## REQUIRED ACTION
Using the data below, count the lines that carry the string "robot" and write only the count.

(Data excerpts)
Content starts

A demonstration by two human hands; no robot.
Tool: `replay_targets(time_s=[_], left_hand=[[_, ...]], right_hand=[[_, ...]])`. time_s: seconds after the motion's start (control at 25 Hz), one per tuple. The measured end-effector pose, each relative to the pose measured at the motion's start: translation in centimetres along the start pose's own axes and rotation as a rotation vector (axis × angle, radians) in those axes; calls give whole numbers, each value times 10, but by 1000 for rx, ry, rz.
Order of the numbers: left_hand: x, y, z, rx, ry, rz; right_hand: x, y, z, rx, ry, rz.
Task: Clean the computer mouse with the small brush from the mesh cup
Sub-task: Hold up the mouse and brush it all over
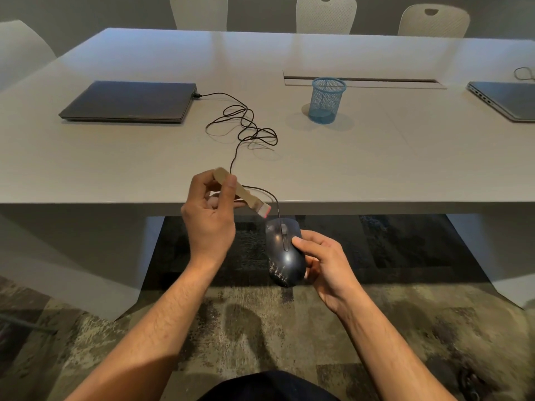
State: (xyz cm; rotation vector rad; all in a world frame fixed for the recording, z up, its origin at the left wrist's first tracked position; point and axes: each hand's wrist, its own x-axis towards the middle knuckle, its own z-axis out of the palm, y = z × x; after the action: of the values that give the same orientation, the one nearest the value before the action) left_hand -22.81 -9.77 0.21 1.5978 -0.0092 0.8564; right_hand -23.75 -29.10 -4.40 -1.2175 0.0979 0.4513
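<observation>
While the closed laptop (128, 101) lies flat at the left of the table (376, 157), its black cable (243, 123) leaves the right rear corner, loops loosely across the tabletop, passes behind the left hand and drops over the near edge to the mouse. The left hand (210, 215) is raised at the table edge and pinches the small brush (241, 192) by its tan handle between thumb and curled fingers; part of the handle is hidden inside the grip. The pale, red-tipped bristles are blurred and sit just above the front of the computer mouse (285, 253); contact cannot be confirmed. The mouse is held below table level, over the carpet, by the right hand (324, 267), thumb on its right button and fingers wrapped beneath, out of sight. White marks show on its rear shell. The blue mesh cup (327, 100) stands upright farther back. A second laptop (509, 101) at far right is cut off by the frame.
</observation>
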Motion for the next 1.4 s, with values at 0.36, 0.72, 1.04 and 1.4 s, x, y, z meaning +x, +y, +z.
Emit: replay_targets(time_s=[0.36, 0.72, 1.04, 1.4], left_hand=[[0, 7, -2, -13, 4, -12], [0, 12, 2, -22, -40, 9], [1, 17, 6, 28, -108, 62], [4, 16, 6, 42, -242, 144]], right_hand=[[2, -2, -1, 14, -13, -29], [2, -4, 0, 13, 21, -18], [2, -3, 0, -16, 19, -19], [2, 0, -2, -19, 29, -27]])
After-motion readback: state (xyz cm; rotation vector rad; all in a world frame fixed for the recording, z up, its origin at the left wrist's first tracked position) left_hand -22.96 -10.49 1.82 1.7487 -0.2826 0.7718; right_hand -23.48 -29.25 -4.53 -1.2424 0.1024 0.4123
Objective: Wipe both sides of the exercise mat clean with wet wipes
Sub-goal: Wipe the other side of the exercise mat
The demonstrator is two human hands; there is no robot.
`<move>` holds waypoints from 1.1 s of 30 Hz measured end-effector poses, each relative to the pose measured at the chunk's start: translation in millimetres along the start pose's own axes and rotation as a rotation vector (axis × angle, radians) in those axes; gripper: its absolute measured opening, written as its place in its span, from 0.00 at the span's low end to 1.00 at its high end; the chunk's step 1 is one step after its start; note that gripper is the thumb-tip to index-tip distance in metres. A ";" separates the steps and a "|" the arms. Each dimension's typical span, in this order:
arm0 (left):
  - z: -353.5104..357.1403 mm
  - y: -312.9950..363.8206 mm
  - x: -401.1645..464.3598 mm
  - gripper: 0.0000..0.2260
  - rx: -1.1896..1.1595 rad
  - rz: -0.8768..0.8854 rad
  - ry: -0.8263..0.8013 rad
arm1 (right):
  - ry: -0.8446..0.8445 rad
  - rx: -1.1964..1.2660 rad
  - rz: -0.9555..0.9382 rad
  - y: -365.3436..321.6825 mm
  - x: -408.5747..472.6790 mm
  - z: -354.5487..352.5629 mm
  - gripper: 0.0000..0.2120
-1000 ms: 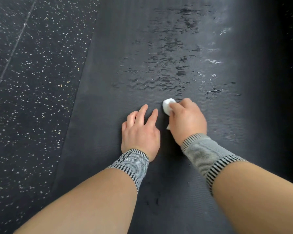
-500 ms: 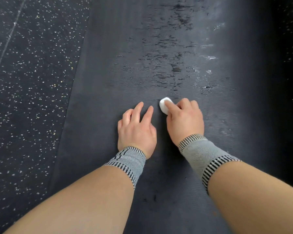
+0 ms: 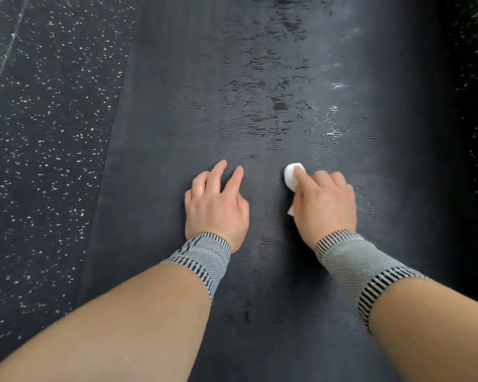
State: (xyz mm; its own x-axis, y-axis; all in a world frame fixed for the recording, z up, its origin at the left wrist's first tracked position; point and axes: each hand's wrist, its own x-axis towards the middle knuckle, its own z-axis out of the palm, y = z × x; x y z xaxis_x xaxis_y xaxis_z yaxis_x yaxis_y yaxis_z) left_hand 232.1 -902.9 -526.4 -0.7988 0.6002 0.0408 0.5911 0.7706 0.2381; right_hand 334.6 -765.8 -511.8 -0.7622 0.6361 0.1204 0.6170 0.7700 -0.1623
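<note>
While R hand [image 3: 324,201] grips balled wet wipe [image 3: 293,175] on exercise mat [image 3: 155,150] | L hand [image 3: 215,202] braces w/ relaxed fingers, hands apart | tip: overlap strokes toward dry near end, keep pressure even.

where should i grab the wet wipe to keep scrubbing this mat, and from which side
Grip the wet wipe from above and behind, as the right hand does: forefinger along the top of the bunched wad, its loose tail tucked under the palm. It is a small soft lump flat on the mat, so only pressure from above probably keeps it bunched.
</note>
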 end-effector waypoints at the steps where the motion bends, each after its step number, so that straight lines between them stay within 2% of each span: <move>1: 0.9 -0.9 0.5 0.20 0.003 -0.005 0.008 | 0.006 -0.023 0.044 18.1 -1.8 -3.2 0.19; 4: 1.7 -2.5 1.6 0.19 -0.018 -0.024 0.018 | -0.002 0.007 0.153 46.0 -8.7 -6.4 0.25; 6: 1.0 -0.1 0.4 0.19 -0.019 -0.019 0.008 | 0.016 0.016 0.157 46.8 -11.2 -0.9 0.28; 13: 0.9 17.1 -4.0 0.20 -0.018 -0.038 -0.001 | 0.018 0.035 0.147 48.0 -11.6 -0.4 0.16; 16: 8.3 63.8 -3.4 0.21 -0.070 0.063 -0.054 | -0.022 0.028 0.149 48.1 -11.0 -0.8 0.18; 20: 23.9 96.4 3.3 0.22 -0.027 -0.120 -0.077 | -0.016 0.026 0.147 47.6 -10.5 -3.6 0.21; 23: 27.0 97.8 3.3 0.21 0.001 -0.127 -0.048 | -0.028 0.052 0.142 47.5 -9.5 -4.7 0.21; 27: 23.7 102.7 2.3 0.22 0.027 -0.122 -0.062 | -0.032 -0.006 0.024 72.9 -14.1 -11.4 0.21; 29: 24.5 101.6 2.4 0.22 0.028 -0.126 -0.068 | -0.055 -0.077 0.141 103.3 -21.5 -16.4 0.21; 33: 23.5 102.2 2.2 0.22 0.034 -0.134 -0.069 | -0.044 -0.102 0.568 131.5 -26.2 -28.1 0.20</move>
State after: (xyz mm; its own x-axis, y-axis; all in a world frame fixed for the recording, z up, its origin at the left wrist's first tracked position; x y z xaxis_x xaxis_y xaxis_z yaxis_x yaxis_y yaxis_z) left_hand 293.3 -817.8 -524.8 -0.8618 0.5041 -0.0559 0.4844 0.8508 0.2039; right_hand 441.2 -679.8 -508.8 -0.3122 0.9500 0.0004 0.9458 0.3108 -0.0939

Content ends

## RESPONSE TO THE TASK
2